Dixon Butler was born in London and studied architecture under Richard Norman Shaw, with whom he would later work on the designs for Canon Row Police Station (1898), and the Scotland Yard (south building) (1906) on London's Embankment. Dixon Butler took over the role of architect and surveyor to the Metropolitan Police from his father in 1895. Dixon Butler's designs were usually in a domestic style, sensitive to the context of newly-developed suburban areas in which stations were often located, but with strong municipal qualities such as iron railings, inscribed lintels identifying the building as a police station, and other stone dressings.

Elected a fellow of the Royal Institute of British Architects (RIBA) in 1906, Dixon Butler moved to Surrey with his wife where he died in 1920.

Early life
Dixon Butler was born in December 1860 at 11 Redcliffe Gardens, Chelsea, London.  He was the only son and the second of two children to John Butler (1828–1900), an architect and surveyor, and his wife, Hannah  Deavin. Dixon Butler studied at University College London and then the Architectural Association, before being articled to his father, from whom he learnt about the design and planning of police buildings.

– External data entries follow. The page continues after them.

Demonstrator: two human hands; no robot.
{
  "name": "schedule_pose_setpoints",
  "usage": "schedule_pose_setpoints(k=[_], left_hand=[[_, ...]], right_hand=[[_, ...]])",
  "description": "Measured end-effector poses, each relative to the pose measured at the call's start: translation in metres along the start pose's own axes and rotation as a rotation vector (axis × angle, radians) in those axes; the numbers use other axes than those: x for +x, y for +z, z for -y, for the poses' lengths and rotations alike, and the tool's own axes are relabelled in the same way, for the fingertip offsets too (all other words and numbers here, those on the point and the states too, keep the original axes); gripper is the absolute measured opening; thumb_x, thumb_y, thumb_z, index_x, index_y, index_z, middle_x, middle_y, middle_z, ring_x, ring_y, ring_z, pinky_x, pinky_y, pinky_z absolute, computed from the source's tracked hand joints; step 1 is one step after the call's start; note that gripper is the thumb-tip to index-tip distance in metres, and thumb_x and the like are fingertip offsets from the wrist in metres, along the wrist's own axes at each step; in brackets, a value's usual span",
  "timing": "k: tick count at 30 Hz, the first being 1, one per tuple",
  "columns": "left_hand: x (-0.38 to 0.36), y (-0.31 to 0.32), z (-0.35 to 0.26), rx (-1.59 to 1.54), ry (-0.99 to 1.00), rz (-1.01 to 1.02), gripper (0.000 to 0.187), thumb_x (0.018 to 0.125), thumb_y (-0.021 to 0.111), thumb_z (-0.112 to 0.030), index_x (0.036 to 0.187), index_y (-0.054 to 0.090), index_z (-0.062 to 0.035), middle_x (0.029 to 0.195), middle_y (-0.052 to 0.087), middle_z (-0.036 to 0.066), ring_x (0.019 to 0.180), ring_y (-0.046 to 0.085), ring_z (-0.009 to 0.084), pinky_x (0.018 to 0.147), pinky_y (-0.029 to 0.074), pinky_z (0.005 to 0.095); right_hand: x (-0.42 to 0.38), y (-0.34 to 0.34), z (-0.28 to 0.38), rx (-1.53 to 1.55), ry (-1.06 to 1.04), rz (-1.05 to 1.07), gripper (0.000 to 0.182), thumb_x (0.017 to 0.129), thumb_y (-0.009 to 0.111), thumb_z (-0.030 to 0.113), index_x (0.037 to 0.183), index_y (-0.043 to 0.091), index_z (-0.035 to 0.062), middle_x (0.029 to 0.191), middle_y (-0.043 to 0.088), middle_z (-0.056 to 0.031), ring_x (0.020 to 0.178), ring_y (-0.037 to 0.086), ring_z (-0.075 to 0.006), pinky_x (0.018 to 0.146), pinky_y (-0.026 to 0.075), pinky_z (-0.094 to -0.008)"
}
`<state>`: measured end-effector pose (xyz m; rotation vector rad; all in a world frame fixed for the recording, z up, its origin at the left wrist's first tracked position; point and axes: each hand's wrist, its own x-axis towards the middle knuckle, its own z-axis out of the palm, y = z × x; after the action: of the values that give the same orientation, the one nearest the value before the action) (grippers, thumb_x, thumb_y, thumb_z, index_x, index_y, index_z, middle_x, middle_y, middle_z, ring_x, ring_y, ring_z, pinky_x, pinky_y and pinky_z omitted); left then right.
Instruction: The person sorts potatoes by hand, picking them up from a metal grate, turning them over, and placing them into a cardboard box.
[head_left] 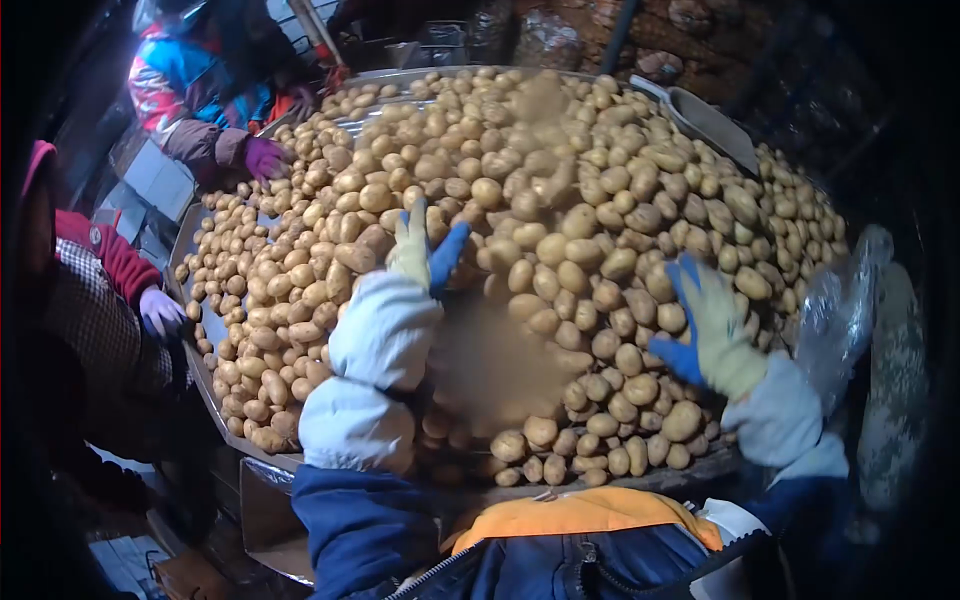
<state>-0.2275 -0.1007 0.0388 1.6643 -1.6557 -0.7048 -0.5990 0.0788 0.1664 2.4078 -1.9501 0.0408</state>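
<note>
Potatoes point(570, 250) lie heaped over a wide table. My left hand point(425, 250), in a pale yellow and blue glove, reaches forward onto the middle of the heap with its fingers apart. It touches or hovers just over the potatoes, and I see none in its grasp. To the right, my right hand point(708, 330) wears the same kind of glove. Its fingers are spread against the right part of the heap, with nothing held. Blurred patches hide some potatoes in front of me and at the far middle.
A metal scoop point(712, 125) rests on the far right of the heap. At the left, a co-worker's purple-gloved hand point(265, 158) touches potatoes, and another's lilac-gloved hand point(162, 312) is by the table rim point(203, 385). Clear plastic point(840, 310) hangs at right; a cardboard box point(275, 520) stands below.
</note>
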Motion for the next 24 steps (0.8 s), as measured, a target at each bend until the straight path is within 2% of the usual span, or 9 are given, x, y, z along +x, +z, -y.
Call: schedule_pose_setpoints(k=[3,4,6,9,12,14,17,21,24], left_hand=[[-0.103,0.012,-0.048,0.191,0.637,0.063,0.085,0.091,0.076,-0.047,0.155,0.041,-0.0048,0.150,0.045,0.035,0.140,0.048,0.0459,0.114,0.043,0.0429],[-0.124,-0.023,-0.143,0.426,0.172,0.741,0.085,0.086,0.077,-0.042,0.156,0.041,-0.0103,0.157,0.041,0.028,0.144,0.042,0.0466,0.117,0.037,0.0560],[-0.196,0.056,-0.070,0.550,0.728,0.521,0.086,0.080,0.080,-0.034,0.155,0.042,-0.0155,0.162,0.035,0.022,0.148,0.035,0.0451,0.113,0.029,0.0743],[-0.187,0.105,-0.045,0.427,0.782,0.307,0.085,0.079,0.078,-0.027,0.155,0.041,-0.0179,0.164,0.030,0.021,0.150,0.031,0.0463,0.106,0.024,0.0857],[-0.154,0.072,-0.087,0.431,0.646,0.426,0.079,0.086,0.071,-0.026,0.158,0.038,-0.0210,0.165,0.031,0.017,0.150,0.029,0.0493,0.109,0.024,0.0828],[-0.135,0.085,-0.080,0.373,0.622,0.293,0.087,0.079,0.078,-0.027,0.157,0.039,-0.0195,0.162,0.035,0.011,0.149,0.032,0.0468,0.105,0.027,0.0834],[-0.110,0.057,-0.101,0.461,0.515,0.291,0.079,0.082,0.071,-0.019,0.155,0.040,-0.0147,0.153,0.041,0.015,0.141,0.039,0.0456,0.104,0.034,0.0780],[-0.076,0.060,-0.081,0.439,0.490,0.162,0.073,0.084,0.066,-0.013,0.153,0.042,-0.0170,0.148,0.044,0.018,0.135,0.043,0.0457,0.099,0.044,0.0683],[-0.047,0.065,-0.069,0.392,0.482,0.071,0.071,0.085,0.064,-0.011,0.152,0.045,-0.0248,0.147,0.042,0.019,0.132,0.046,0.0461,0.092,0.054,0.0583]], right_hand=[[-0.067,0.047,0.013,-0.194,-0.075,0.075,0.087,0.087,0.072,0.047,0.159,0.040,0.0095,0.162,0.034,-0.0274,0.149,0.029,-0.0540,0.124,0.013,-0.0687],[-0.070,0.061,0.025,-0.178,-0.051,0.047,0.082,0.089,0.069,0.043,0.158,0.041,0.0075,0.163,0.031,-0.0276,0.151,0.025,-0.0536,0.123,0.014,-0.0700],[-0.049,0.075,0.039,-0.060,0.040,-0.040,0.078,0.091,0.066,0.039,0.160,0.040,0.0130,0.166,0.026,-0.0255,0.152,0.021,-0.0538,0.122,0.016,-0.0705],[0.011,0.118,0.048,-0.193,0.068,-0.124,0.081,0.087,0.069,0.029,0.162,0.035,0.0293,0.171,0.016,-0.0182,0.148,0.027,-0.0518,0.115,0.030,-0.0706],[0.044,0.082,0.055,0.110,0.112,0.148,0.086,0.086,0.070,0.025,0.163,0.031,0.0300,0.171,0.016,-0.0188,0.141,0.041,-0.0497,0.106,0.040,-0.0680],[0.069,0.090,0.072,0.005,0.180,-0.047,0.079,0.091,0.065,0.024,0.162,0.031,0.0296,0.169,0.020,-0.0215,0.139,0.044,-0.0499,0.107,0.036,-0.0706],[0.112,0.066,0.101,-0.014,0.273,0.092,0.065,0.099,0.055,0.025,0.160,0.034,0.0285,0.162,0.034,-0.0239,0.140,0.043,-0.0492,0.108,0.032,-0.0708],[0.175,0.071,0.106,-0.150,0.204,0.149,0.064,0.096,0.056,0.017,0.157,0.040,0.0230,0.163,0.033,-0.0210,0.139,0.046,-0.0438,0.104,0.050,-0.0539],[0.215,0.087,0.080,-0.214,0.166,0.208,0.070,0.093,0.059,0.014,0.159,0.038,0.0273,0.165,0.029,-0.0206,0.136,0.051,-0.0432,0.105,0.051,-0.0522]])
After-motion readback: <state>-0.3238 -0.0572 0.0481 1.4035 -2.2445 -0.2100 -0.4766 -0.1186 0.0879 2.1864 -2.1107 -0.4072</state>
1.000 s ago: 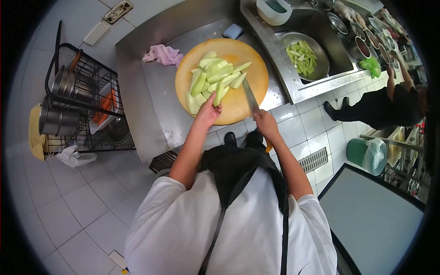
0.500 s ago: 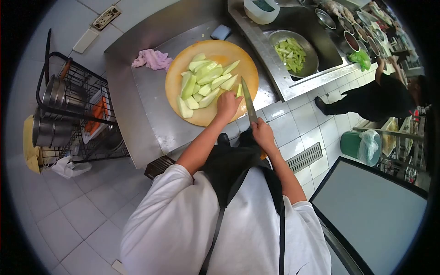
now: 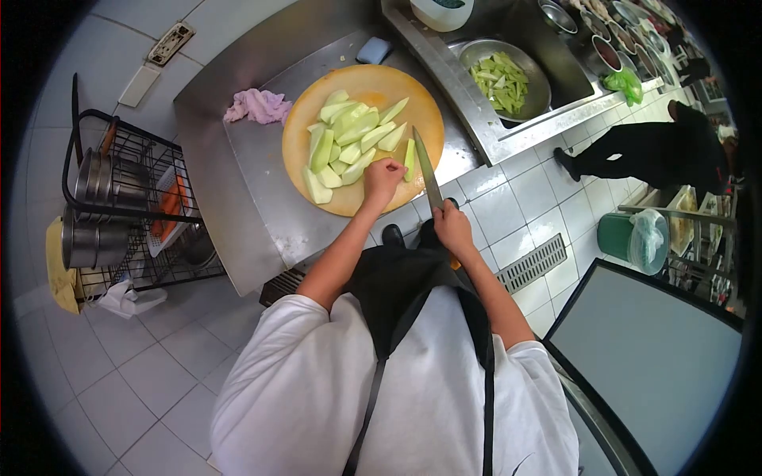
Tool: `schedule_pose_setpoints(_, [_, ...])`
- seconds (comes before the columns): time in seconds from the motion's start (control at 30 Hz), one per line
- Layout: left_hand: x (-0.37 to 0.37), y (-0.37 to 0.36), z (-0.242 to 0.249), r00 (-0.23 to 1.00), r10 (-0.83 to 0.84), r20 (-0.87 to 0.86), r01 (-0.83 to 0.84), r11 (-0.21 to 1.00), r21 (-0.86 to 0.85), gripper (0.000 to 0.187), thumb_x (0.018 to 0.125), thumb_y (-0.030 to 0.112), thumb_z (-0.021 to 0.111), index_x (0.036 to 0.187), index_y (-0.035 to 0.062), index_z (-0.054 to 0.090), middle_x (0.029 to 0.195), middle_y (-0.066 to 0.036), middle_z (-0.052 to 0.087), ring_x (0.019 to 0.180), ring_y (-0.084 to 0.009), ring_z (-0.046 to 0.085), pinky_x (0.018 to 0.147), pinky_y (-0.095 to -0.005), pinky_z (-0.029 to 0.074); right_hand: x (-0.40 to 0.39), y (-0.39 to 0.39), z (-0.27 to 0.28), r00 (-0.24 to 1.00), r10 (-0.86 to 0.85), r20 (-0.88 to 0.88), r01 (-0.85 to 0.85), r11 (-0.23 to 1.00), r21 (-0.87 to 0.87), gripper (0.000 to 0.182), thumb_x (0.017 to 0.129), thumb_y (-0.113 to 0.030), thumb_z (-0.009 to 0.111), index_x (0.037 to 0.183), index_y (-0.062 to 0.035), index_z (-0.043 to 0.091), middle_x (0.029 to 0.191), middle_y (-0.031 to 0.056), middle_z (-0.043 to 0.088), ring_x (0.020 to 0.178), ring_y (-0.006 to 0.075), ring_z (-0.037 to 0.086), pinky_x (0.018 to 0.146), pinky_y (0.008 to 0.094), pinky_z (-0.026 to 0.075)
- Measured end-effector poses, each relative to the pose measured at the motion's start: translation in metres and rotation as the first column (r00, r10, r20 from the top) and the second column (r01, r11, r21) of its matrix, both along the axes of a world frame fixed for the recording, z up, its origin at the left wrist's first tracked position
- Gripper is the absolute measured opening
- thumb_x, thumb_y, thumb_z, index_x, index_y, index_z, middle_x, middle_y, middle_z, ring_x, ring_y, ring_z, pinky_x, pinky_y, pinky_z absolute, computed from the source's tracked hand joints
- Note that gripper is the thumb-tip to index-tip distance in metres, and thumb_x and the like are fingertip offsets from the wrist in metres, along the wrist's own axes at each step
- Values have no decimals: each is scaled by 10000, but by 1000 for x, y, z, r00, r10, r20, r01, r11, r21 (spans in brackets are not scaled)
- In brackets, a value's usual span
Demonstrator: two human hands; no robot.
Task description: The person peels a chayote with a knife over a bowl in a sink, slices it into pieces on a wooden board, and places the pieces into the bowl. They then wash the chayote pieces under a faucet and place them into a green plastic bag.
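My right hand (image 3: 453,230) grips the handle of a large kitchen knife (image 3: 427,168), its blade pointing away from me over the right edge of a round wooden cutting board (image 3: 429,119). A narrow pale green wedge (image 3: 409,160) lies just left of the blade. My left hand (image 3: 382,182) is over the near part of the board, fingers curled, a small gap from that wedge. Whatever may be inside the fingers is hidden. Several peeled pale green vegetable pieces (image 3: 349,136) are heaped left of and beyond my left hand.
A steel bowl of cut green pieces (image 3: 500,83) sits in the sink (image 3: 559,79) at the right. A pink cloth (image 3: 258,106) and a blue sponge (image 3: 374,51) lie on the steel counter (image 3: 246,174). A black wire rack (image 3: 131,198) stands left. Another person (image 3: 651,155) is at the right.
My left hand has drawn slightly left, away from the narrow wedge, which now stands apart from the fingers. The knife stays in my right hand. The other person's pose has changed.
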State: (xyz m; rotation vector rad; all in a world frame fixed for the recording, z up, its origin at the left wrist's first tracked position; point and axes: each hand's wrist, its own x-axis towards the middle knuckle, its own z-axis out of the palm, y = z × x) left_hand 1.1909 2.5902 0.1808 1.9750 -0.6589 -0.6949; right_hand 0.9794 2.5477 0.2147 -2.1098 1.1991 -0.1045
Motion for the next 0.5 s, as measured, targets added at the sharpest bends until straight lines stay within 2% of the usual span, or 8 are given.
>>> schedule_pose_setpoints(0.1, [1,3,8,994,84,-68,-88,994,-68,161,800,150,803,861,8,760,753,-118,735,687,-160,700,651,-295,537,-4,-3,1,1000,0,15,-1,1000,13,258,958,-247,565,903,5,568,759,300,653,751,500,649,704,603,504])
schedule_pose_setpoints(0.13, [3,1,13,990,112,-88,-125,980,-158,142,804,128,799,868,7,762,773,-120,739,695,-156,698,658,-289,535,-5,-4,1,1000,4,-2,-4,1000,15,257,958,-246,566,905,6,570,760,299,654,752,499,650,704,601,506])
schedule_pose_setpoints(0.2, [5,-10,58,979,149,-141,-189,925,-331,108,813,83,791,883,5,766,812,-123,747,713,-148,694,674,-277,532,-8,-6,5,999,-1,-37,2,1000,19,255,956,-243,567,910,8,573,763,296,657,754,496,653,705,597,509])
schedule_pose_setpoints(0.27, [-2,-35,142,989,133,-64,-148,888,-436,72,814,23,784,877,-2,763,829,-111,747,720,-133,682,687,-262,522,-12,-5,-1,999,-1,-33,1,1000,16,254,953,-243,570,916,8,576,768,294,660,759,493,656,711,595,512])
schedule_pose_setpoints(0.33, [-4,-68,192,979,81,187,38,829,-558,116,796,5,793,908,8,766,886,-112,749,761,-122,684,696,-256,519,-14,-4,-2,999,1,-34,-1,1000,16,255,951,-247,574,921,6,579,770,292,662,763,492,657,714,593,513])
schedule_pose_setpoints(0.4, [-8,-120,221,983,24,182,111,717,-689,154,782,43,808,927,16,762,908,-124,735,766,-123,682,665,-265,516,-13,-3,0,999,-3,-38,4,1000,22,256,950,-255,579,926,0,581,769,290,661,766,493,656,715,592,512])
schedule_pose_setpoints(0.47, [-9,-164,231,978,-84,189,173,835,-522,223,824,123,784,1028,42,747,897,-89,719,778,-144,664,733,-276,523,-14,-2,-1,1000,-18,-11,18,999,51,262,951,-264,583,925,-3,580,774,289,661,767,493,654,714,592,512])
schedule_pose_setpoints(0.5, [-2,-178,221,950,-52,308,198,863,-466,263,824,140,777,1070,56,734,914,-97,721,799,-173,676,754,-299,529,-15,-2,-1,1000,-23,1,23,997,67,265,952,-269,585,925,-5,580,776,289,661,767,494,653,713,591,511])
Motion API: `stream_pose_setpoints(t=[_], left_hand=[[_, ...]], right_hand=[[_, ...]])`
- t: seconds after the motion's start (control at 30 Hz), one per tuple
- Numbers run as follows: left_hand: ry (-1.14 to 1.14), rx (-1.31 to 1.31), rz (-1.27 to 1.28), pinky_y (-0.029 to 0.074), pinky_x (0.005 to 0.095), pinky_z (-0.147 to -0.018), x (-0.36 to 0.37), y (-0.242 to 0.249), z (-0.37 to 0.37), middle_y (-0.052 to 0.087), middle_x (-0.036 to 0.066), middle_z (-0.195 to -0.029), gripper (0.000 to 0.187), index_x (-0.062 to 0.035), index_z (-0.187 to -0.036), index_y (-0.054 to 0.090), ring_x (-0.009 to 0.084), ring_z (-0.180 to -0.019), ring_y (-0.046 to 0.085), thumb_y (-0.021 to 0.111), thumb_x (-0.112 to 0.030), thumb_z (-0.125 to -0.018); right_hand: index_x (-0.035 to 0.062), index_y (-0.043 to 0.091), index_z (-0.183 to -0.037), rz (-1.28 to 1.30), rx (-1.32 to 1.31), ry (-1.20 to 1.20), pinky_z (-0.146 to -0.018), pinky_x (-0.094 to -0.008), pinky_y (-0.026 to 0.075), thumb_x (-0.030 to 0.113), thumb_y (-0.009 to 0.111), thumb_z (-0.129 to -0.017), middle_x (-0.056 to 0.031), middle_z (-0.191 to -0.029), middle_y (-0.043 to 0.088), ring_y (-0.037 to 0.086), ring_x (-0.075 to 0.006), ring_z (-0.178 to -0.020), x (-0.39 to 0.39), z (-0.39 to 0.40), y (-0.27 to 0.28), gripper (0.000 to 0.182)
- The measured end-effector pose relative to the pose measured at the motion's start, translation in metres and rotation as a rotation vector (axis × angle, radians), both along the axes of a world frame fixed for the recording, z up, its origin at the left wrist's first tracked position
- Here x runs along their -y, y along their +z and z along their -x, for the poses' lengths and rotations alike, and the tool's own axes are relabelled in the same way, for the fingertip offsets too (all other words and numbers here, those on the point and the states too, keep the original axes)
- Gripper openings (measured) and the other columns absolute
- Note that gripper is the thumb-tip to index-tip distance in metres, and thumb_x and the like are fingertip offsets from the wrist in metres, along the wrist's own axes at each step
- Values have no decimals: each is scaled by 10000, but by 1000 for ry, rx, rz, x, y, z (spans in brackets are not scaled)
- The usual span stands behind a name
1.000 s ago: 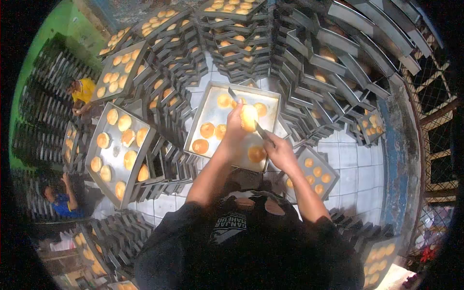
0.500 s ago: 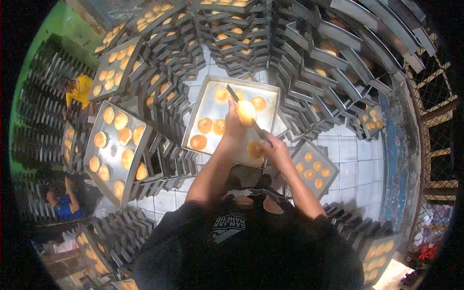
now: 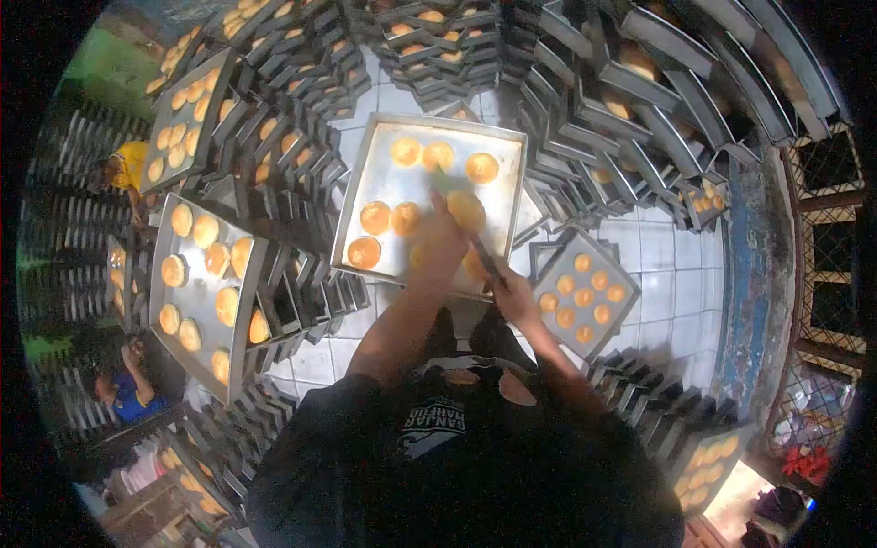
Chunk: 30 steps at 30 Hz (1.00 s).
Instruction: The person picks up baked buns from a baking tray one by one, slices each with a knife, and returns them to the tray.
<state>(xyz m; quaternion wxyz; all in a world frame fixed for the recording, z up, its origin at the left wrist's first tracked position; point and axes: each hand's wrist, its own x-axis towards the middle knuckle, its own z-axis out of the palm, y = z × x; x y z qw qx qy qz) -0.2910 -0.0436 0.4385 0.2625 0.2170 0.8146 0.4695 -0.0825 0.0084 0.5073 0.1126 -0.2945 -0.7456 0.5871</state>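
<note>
My left hand (image 3: 445,242), blurred by motion, is closed around a round golden bun (image 3: 467,212) over a square metal tray (image 3: 384,185). In my right hand (image 3: 514,300) is the dark handle of a long knife (image 3: 487,260). Its blade runs up and left along the held bun, partly hidden by the bun and my left hand. Several browned buns lie on the tray, among them a bun (image 3: 482,168) at the upper right and a bun (image 3: 364,252) at the lower left. My left forearm covers part of the tray's near side.
Zigzag stacks of metal trays (image 3: 438,55) with buns surround me. A tilted tray (image 3: 196,283) of buns tops the left stack; another tray (image 3: 548,329) sits low at right on the white-tiled floor (image 3: 653,310). Two people, in yellow (image 3: 131,166) and blue (image 3: 137,402), are at far left.
The view has shifted, so the tray sits slightly higher and further left. My hands keep hold of the bun and knife; the right hand is a little lower, and the bun looks darker and blurred.
</note>
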Motion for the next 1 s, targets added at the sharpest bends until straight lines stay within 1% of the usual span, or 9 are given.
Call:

Dixon Butler's father was appointed as the Surveyor to the Metropolitan Police in 1881; upon his retirement in 1895, Dixon Butler succeeded him in the role. Both father and son worked under Richard Norman Shaw on the designs for Scotland Yard; Butler on the North building, Dixon Butler on the South. The position was later reversed at Canon Row on London's Embankment, on which Dixon Butler was the lead architect and Norman Shaw acted as consultant.

Surveyor to the Metropolitan Police
The Metropolitan Police Force Surveyorship was established in 1842; the force's first purpose-built station was built at Bow Street, erected two years after Sir Robert Peel's Metropolitan Police Act of 1829. There was a boom in police stations during the 1880s following the political unrest of that decade and high-profile events such as the Whitechapel Murders. Cherry, O'Brien and Pevsner, in their London: East volume of the Buildings of England series, record Dixon Butler's "unique" riverside police stations for the Thames River Police, founded in 1798 to combat piracy, including his station at Wapping which now houses the Thames River Police Museum.

Under Dixon Butler, after 1895, police station interiors in London became more domesticated and an effort was made to make them more approachable to the public, including their relocation into more public areas. After a violent demonstration outside the station in Bow Street, the Metropolitan Police decided to have separate entrances at their stations for constables, away from the public, and to have officers live at the stations under the supervision of senior colleagues. Extra provisions were also made for the care of prisoners, including the introduction of ablution areas and exercise yards. Externally, Dixon Butler was careful to design them in a similar style to the surrounding, newly developed suburban areas in which they served.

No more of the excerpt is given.